As the patient’s acne continued to recur, the discussion among clinicians turned to the possibility of underlying conditions, such as polycystic ovarian syndrome (PCOS). “There was debate about whether to conduct hormonal testing for androgens,” Del Rosso recalled. “Most of the group was not familiar with PCOS presenting in patients of low body weight and smaller physical size.”
Despite the patient’s lack of classical PCOS symptoms like hirsutism or alopecia, laboratory testing was conducted. “We tested for testosterone, androstenedione, and dehydroepiandrosterone-sulfate,” Del Rosso said. “She had her blood drawn during her menstrual period, which is ideal for these tests.” The results revealed elevated androgen levels, and a transvaginal ultrasound confirmed the presence of ovarian cysts, leading to a diagnosis of PCOS.
With the new diagnosis, the treatment strategy needed adjustment. “We considered using an isotretinoin formulation that does not depend on high fat intake for absorption,” Del Rosso explained. “But obtaining coverage for these formulations can be challenging.” The patient was also started on oral spironolactone, an anti-androgen medication, and the team discussed the potential benefits of topical therapies.

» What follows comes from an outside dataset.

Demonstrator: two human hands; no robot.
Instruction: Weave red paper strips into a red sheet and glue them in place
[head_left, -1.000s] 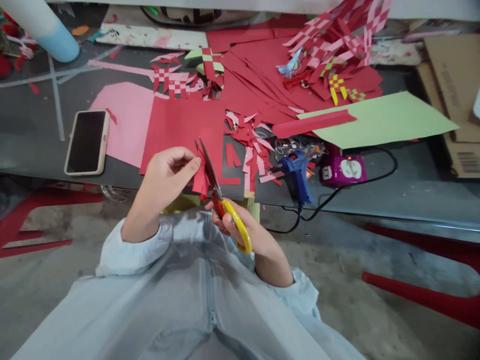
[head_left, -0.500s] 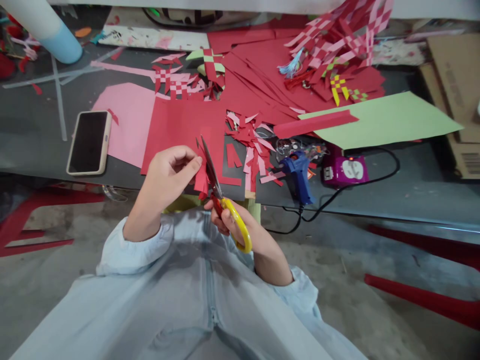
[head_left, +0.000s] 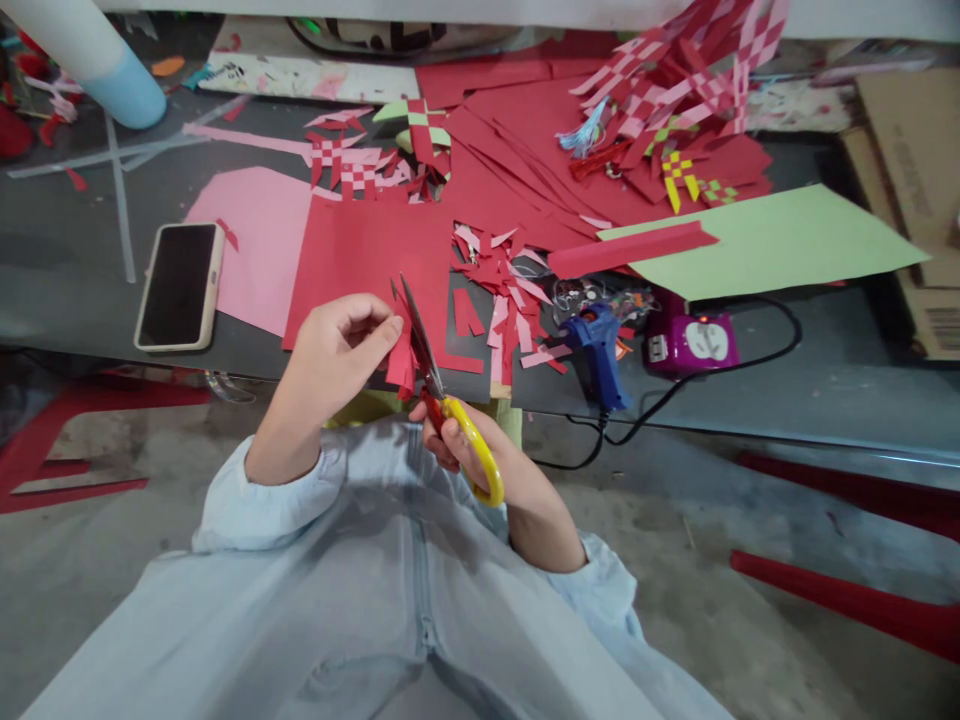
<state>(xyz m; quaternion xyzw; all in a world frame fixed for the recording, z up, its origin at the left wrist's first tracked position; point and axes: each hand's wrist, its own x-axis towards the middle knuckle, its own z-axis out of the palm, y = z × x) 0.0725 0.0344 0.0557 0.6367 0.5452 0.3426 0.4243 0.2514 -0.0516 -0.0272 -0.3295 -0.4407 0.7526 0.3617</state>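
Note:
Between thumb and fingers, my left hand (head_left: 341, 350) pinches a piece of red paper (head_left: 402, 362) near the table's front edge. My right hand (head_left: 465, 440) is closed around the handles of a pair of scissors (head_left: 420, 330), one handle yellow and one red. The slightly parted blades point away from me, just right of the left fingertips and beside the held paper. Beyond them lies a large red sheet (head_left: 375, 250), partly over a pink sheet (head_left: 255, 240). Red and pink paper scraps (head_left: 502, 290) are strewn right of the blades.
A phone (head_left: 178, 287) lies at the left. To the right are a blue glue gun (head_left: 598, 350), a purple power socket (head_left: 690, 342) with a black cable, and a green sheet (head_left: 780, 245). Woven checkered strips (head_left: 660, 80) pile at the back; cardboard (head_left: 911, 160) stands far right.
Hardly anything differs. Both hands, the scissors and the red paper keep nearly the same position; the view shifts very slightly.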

“We now have a topical androgen receptor inhibitor, clascoterone, which is FDA-approved for patients 12 [years] and older,” Del Rosso noted. “This patient could have been using it all along. It might have provided additional benefits alongside conventional agents like retinoids and benzoyl peroxide, although she wouldn’t use the latter.”

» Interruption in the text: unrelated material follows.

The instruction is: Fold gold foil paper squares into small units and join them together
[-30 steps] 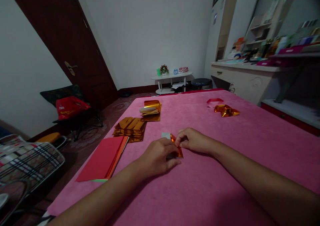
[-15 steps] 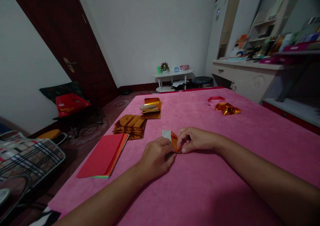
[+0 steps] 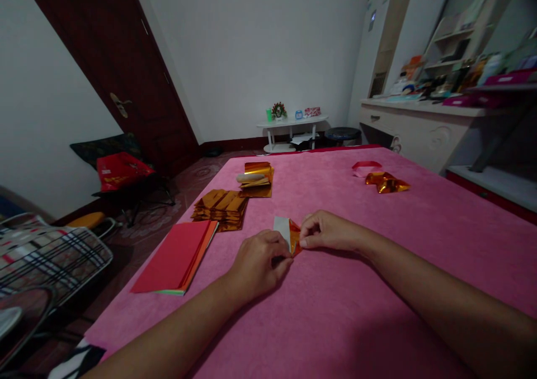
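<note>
A small sheet of gold foil paper [image 3: 295, 237] with a pale grey-white back lies partly folded on the pink cloth. My left hand [image 3: 264, 256] holds its near left part, thumb and fingers closed at the lower edge. With thumb and fingertips pinched, my right hand [image 3: 325, 231] grips the gold right edge. Some of the paper is hidden under the fingers. To the left are a stack of folded gold paper [image 3: 222, 208] and a pile of red and orange paper [image 3: 178, 256].
Flat gold sheets [image 3: 257, 192] lie farther back, with a pale oblong object [image 3: 250, 177] on them. A folded gold foil piece [image 3: 386, 183] and a pink-red paper piece [image 3: 366, 170] sit at the far right. The pink-covered table [image 3: 377, 312] has its left edge beside a wire basket [image 3: 62, 256].
My right hand has shifted slightly up and right along the foil paper, its fingers now closer together. More of the gold and grey faces shows. The view has turned a little left.
</note>
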A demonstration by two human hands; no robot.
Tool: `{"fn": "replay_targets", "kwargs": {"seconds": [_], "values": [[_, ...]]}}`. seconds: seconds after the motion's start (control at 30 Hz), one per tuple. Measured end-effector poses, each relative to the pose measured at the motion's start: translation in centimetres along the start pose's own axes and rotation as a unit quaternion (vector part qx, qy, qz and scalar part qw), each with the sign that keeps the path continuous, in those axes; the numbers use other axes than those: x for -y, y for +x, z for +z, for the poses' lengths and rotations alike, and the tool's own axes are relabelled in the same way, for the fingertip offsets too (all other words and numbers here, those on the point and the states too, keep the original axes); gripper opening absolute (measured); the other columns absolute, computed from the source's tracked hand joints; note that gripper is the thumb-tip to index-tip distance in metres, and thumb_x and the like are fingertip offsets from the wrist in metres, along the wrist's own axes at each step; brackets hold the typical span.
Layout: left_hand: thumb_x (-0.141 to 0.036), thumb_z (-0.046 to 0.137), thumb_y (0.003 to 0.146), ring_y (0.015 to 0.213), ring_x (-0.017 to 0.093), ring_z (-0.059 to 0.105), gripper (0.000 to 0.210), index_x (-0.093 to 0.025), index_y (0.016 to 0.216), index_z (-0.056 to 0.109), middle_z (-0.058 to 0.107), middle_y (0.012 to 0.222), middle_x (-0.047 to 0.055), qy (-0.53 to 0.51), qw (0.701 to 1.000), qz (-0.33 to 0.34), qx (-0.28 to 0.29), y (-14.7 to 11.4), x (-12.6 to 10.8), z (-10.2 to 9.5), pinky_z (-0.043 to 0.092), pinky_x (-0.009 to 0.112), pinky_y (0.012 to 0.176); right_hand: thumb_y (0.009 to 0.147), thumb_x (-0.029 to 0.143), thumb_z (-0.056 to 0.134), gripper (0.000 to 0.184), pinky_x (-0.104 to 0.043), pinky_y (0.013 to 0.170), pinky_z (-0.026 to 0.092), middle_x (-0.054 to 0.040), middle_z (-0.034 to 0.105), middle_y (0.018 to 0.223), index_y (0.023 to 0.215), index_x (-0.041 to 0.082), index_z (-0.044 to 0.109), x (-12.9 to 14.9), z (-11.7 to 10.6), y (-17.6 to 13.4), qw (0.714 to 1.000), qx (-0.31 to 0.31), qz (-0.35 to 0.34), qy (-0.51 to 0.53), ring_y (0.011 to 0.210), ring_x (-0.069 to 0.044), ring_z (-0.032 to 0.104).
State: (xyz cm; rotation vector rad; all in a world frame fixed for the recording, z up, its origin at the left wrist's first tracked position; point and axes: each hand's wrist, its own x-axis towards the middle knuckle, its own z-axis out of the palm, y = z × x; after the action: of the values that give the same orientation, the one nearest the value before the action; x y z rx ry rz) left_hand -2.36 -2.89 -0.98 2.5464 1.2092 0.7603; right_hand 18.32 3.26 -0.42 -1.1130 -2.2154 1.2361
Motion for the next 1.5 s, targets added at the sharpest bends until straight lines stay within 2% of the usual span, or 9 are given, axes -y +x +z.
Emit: {"fn": "replay_targets", "kwargs": {"seconds": [0.27, 0.67, 0.83, 1.1, 1.23, 1.37, 1.5], "values": [[-0.018, 0.057, 0.076, 0.078, 0.017, 0.058, 0.012, -0.018, 0.079, 0.069, 0.065, 0.081, 0.006, 0.013, 0.999, 0.041, 0.006, -0.2, 0.0, -0.2, 0.045, 0.027, 0.069, 0.066, 0.025, 0.064, 0.008, -0.023, 0.056, 0.037, -0.0003, 0.067, 0.066, 0.066, 0.02, 0.071, -0.3, 1.2, 0.2, 0.99, -0.096, 0.029, -0.101, 0.061, -0.013, 0.056], [-0.019, 0.055, 0.08, 0.077, 0.015, 0.058, 0.015, -0.018, 0.078, 0.07, 0.065, 0.083, 0.005, 0.022, 0.997, 0.07, 0.022, -0.3, 0.0, -0.6, 0.044, 0.026, 0.068, 0.067, 0.022, 0.059, 0.009, -0.024, 0.052, 0.031, 0.001, 0.067, 0.073, 0.062, 0.023, 0.067, 0.9, 2.1, -0.1, 0.96, -0.151, 0.023, -0.235, 0.061, -0.012, 0.055], [-0.021, 0.052, 0.083, 0.082, 0.016, 0.057, 0.018, -0.018, 0.079, 0.069, 0.064, 0.092, 0.005, 0.062, 0.992, 0.103, 0.024, -0.3, -0.3, -0.8, 0.043, 0.027, 0.07, 0.067, 0.02, 0.056, 0.012, -0.024, 0.052, 0.031, 0.0005, 0.067, 0.073, 0.061, 0.023, 0.066, 1.2, 2.2, -0.2, 0.954, -0.156, 0.015, -0.257, 0.061, -0.012, 0.055], [-0.018, 0.048, 0.086, 0.078, 0.016, 0.058, 0.02, -0.017, 0.079, 0.066, 0.065, 0.076, 0.007, 0.074, 0.986, 0.149, 0.029, -0.5, -0.5, -0.8, 0.044, 0.028, 0.073, 0.065, 0.023, 0.059, 0.009, -0.024, 0.054, 0.033, 0.0015, 0.067, 0.073, 0.06, 0.023, 0.067, 1.4, 2.2, 0.0, 0.953, -0.153, 0.038, -0.259, 0.063, -0.012, 0.058], [-0.022, 0.051, 0.084, 0.077, 0.016, 0.058, 0.015, -0.016, 0.086, 0.065, 0.065, 0.079, 0.007, 0.021, 0.992, 0.126, 0.02, -0.7, -0.5, -0.6, 0.045, 0.029, 0.072, 0.065, 0.023, 0.059, 0.009, -0.023, 0.053, 0.033, 0.0033, 0.067, 0.073, 0.062, 0.024, 0.067, 1.3, 2.3, 0.1, 0.952, -0.156, 0.036, -0.262, 0.065, -0.012, 0.058], [-0.032, 0.054, 0.085, 0.081, 0.017, 0.058, 0.025, -0.015, 0.101, 0.064, 0.065, 0.085, 0.008, -0.017, 0.996, 0.085, 0.02, -0.5, -0.3, -0.3, 0.046, 0.03, 0.074, 0.065, 0.027, 0.06, 0.009, -0.022, 0.053, 0.033, 0.0042, 0.068, 0.073, 0.063, 0.025, 0.068, 1.3, 2.2, 0.1, 0.952, -0.151, 0.046, -0.262, 0.065, -0.012, 0.058], [-0.033, 0.05, 0.087, 0.085, 0.017, 0.057, 0.025, -0.016, 0.09, 0.068, 0.062, 0.088, 0.009, -0.019, 0.995, 0.082, 0.045, -0.3, -0.4, -0.2, 0.046, 0.029, 0.076, 0.065, 0.026, 0.059, 0.01, -0.022, 0.053, 0.033, 0.0037, 0.068, 0.072, 0.063, 0.025, 0.069, 1.5, 2.1, 0.1, 0.952, -0.145, 0.052, -0.264, 0.064, -0.012, 0.059]]}}
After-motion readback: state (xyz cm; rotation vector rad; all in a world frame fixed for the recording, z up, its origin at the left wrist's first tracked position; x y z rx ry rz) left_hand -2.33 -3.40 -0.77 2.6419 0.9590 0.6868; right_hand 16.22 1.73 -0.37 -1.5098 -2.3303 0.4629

This case underscored the importance of a personalized approach in acne treatment. “Working with the patient to utilize treatments they feel comfortable with is crucial,” Del Rosso emphasized. “Pushing treatments they are reluctant to use can lead to non-compliance and suboptimal outcomes.” The clinicians agreed that patient preferences and lifestyle factors, such as diet and strict veganism, must be considered when designing treatment plans.

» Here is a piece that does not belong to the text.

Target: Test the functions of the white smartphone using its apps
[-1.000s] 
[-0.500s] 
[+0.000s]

“Many were surprised by the PCOS diagnosis, especially in a patient who did not fit the classical visual textbook picture.” The case illustrated the necessity of considering underlying conditions in patients with recurrent acne and highlighted the evolving landscape of acne treatment options. “This was a very instructive case. It brought together considerations of optimizing topical therapy and evaluating androgen levels in patients with persistent acne. It was a great meeting with valuable input from various individuals, and I was happy to be able to facilitate this roundtable discussion,” Del Rosso concluded.